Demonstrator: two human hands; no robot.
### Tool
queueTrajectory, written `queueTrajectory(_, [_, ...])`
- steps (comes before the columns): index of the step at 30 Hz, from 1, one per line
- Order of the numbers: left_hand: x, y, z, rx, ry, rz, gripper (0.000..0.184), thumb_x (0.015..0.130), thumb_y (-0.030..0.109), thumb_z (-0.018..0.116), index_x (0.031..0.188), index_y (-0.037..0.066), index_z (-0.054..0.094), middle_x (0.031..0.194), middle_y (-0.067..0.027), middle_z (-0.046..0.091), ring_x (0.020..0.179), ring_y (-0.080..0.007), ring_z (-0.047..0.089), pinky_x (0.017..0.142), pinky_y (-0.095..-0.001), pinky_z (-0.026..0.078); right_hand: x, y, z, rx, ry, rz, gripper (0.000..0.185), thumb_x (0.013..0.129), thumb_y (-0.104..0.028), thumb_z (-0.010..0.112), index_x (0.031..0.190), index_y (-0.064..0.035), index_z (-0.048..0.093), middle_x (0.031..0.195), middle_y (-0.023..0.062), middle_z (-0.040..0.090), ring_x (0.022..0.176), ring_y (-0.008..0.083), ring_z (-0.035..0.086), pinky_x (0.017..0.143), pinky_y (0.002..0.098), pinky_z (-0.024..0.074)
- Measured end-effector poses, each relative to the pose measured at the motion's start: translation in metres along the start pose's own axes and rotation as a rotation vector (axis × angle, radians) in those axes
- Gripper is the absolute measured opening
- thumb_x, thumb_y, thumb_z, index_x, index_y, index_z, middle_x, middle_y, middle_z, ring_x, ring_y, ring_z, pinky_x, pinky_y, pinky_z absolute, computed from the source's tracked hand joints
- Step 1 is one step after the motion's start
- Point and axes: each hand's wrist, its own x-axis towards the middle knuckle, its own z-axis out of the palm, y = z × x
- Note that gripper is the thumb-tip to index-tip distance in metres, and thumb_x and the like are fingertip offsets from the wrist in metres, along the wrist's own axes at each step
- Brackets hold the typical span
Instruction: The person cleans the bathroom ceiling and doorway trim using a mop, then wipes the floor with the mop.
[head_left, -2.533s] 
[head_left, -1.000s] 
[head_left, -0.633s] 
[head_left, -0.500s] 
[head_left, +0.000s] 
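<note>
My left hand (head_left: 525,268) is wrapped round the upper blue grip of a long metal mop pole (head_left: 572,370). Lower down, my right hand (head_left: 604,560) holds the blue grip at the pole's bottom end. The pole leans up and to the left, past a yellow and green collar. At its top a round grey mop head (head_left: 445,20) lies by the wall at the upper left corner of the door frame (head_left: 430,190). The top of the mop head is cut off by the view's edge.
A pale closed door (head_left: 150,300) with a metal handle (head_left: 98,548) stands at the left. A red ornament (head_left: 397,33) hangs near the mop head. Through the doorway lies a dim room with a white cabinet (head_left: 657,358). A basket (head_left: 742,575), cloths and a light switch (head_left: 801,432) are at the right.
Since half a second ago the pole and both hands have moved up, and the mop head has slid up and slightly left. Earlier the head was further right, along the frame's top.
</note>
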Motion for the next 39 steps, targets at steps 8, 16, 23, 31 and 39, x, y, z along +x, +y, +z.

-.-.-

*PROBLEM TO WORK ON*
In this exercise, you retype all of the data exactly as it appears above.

*ANSWER FOR THE TASK*
Demonstrator: two human hands; no robot.
### Tool
queueTrajectory, written `queueTrajectory(_, [_, ...])`
- steps (comes before the columns): index of the step at 30 Hz, from 1, one per line
- Order of the numbers: left_hand: x, y, z, rx, ry, rz, gripper (0.000..0.184), thumb_x (0.015..0.130), thumb_y (-0.030..0.109), thumb_z (-0.018..0.116), index_x (0.031..0.188), index_y (-0.037..0.066), index_z (-0.054..0.094), middle_x (0.031..0.194), middle_y (-0.067..0.027), middle_z (-0.046..0.091), ring_x (0.020..0.179), ring_y (-0.080..0.007), ring_z (-0.047..0.089), pinky_x (0.017..0.142), pinky_y (-0.095..-0.001), pinky_z (-0.026..0.078); right_hand: x, y, z, rx, ry, rz, gripper (0.000..0.185), thumb_x (0.013..0.129), thumb_y (-0.104..0.028), thumb_z (-0.010..0.112), index_x (0.031..0.190), index_y (-0.064..0.035), index_z (-0.048..0.093), middle_x (0.031..0.195), middle_y (-0.023..0.062), middle_z (-0.040..0.090), ring_x (0.022..0.176), ring_y (-0.008..0.083), ring_z (-0.035..0.086), pinky_x (0.017..0.143), pinky_y (0.002..0.098), pinky_z (-0.024..0.074)
- Measured end-effector poses, each relative to the pose measured at the motion's start: translation in metres along the start pose's own axes and rotation as a rotation vector (axis × angle, radians) in those axes
- Gripper is the absolute measured opening
- thumb_x, thumb_y, thumb_z, index_x, index_y, index_z, middle_x, middle_y, middle_z, ring_x, ring_y, ring_z, pinky_x, pinky_y, pinky_z absolute, computed from the source's tracked hand joints
- Step 1 is one step after the motion's start
- Point and axes: each hand's wrist, its own x-axis towards the middle knuckle, its own z-axis out of the palm, y = z × x
- Note that gripper is the thumb-tip to index-tip distance in metres, and thumb_x and the like are fingertip offsets from the wrist in metres, along the wrist's own axes at each step
- Brackets hold the typical span
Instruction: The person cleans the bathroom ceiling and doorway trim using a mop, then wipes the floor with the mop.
[head_left, -2.533s] 
[head_left, -1.000s] 
[head_left, -0.633s] 
[head_left, -0.500s] 
[head_left, +0.000s] 
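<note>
My left hand (head_left: 525,268) is wrapped round the upper blue grip of a long metal mop pole (head_left: 572,370). Lower down, my right hand (head_left: 604,560) holds the blue grip at the pole's bottom end. The pole leans up and to the left, past a yellow and green collar. At its top a round grey mop head (head_left: 445,20) lies by the wall at the upper left corner of the door frame (head_left: 430,190). The top of the mop head is cut off by the view's edge.
A pale closed door (head_left: 150,300) with a metal handle (head_left: 98,548) stands at the left. A red ornament (head_left: 397,33) hangs near the mop head. Through the doorway lies a dim room with a white cabinet (head_left: 657,358). A basket (head_left: 742,575), cloths and a light switch (head_left: 801,432) are at the right.
Since half a second ago the pole and both hands have moved up, and the mop head has slid up and slightly left. Earlier the head was further right, along the frame's top.
</note>
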Motion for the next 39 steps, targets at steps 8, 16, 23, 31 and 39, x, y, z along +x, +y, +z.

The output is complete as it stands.